Who knew the right glass could make all the difference when it comes to maximizing your enjoyment of your favorite beer or wine? Oh wait – I knew, and lots of connoisseurs knew, but I’ll acknowledge that I didn’t know quite to this extent.
Granted, my understanding of how different glasses can impact the flavor and aromatics of your beverage was largely limited to wine and different varietals, but a handy video popped up last week during Lifehacker‘s Food Week that alerted me to exactly how much the same principle applies to beer.
Now, I’m about to embark on a topic that hopefully is part of the reason you come to The Classy Geek; ways to use your thirst for knowledge and hunger for information to enhance your life and lifestyle in ways that don’t always apply to your chosen profession. You know, ways to improve your workspace, ways to build a great bar at home, ways to shop for great gear, and a great way to cook a steak in a small space.
When you go into topics like this, its inevitable that some people will be more concerned that you’re “ruining” something for them – that somehow describing that a little forethought and a nice glass can help you enjoy a glass of wine or beer a little more than you might have otherwise. Listen, that’s the name of the game – none of us know everything and this is a learning process we’re going through together.
Does that mean that you have to change your habits or you’re a horrible person if you don’t? Not at all. Does it mean you’re missing out? Maybe, depending on how closely you pay attention to your beverages, but it should never stop you from cracking open a bottle now and again and taking a swig straight from it. Does it mean you have to run out and buy five different beer glasses and a wine glass for every varietal you like to drink? Maybe if you have the cash, but for most of us, probably not unless we really like our beer and wine.
We’ll get to that though, let’s take a look at the video behind the jump.
- Beer: The Perfect Pour Matters
The video came from this Lifehacker article on how to properly pour your beer and what kinds of glasses are best for what kinds of beer.

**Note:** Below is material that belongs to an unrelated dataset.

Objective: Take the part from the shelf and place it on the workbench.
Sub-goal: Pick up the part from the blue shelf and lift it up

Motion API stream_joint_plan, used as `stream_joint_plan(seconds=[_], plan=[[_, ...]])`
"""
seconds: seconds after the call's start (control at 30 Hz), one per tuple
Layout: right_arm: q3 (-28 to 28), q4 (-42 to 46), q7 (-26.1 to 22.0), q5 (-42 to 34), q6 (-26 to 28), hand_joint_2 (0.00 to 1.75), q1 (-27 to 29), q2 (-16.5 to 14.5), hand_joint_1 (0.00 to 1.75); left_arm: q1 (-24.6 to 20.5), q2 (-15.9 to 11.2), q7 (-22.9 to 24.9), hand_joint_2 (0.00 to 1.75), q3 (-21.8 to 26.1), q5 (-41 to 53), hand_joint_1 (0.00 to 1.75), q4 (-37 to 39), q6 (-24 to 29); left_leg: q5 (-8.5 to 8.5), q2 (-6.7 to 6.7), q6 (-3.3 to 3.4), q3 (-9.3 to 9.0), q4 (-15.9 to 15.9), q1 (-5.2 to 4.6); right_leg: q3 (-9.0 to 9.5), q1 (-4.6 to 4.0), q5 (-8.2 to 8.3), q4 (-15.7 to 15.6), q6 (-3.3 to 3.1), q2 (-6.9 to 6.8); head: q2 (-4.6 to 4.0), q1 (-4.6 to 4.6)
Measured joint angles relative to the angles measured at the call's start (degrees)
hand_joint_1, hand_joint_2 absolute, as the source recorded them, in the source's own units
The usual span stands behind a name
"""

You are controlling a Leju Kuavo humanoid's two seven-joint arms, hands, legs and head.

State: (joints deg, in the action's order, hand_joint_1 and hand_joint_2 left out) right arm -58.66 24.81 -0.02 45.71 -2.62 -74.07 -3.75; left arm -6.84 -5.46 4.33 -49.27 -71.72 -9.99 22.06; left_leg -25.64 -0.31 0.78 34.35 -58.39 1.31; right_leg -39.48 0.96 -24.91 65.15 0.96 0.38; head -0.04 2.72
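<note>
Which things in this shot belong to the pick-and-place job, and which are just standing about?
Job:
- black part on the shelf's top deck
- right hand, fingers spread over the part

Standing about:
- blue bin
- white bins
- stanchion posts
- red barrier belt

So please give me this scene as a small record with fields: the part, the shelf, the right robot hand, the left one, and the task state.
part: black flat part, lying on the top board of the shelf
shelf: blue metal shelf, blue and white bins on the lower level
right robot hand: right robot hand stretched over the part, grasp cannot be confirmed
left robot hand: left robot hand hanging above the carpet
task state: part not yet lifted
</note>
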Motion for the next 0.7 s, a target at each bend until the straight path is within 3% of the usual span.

One thing I have to re-iterate from the video is the fact that the best way to pour a beer is just so you get some head on the top but not so much that your glass overflows, leaving precious beer on the countertop. I’ve made this mistake several times – pouring a beer with an angled glass, and then at the end tiltiing it up slowly and cheap oakley sunglasses winding up with a beer with very little to no head at all.
The problem with this, clearly, is that the lack of head is a bad thing – I wasn’t sure until I watched the video, but you need a good solid head on the top of your beer to open up the aromatics that are so important when you’re drinking a good beer.
I also have only a few beer glasses: ones that look like this set of 6 22-ounce Libby’s Pilsner Glasses – they’re not expensive, they’re available just about anywhere, and they get the job done.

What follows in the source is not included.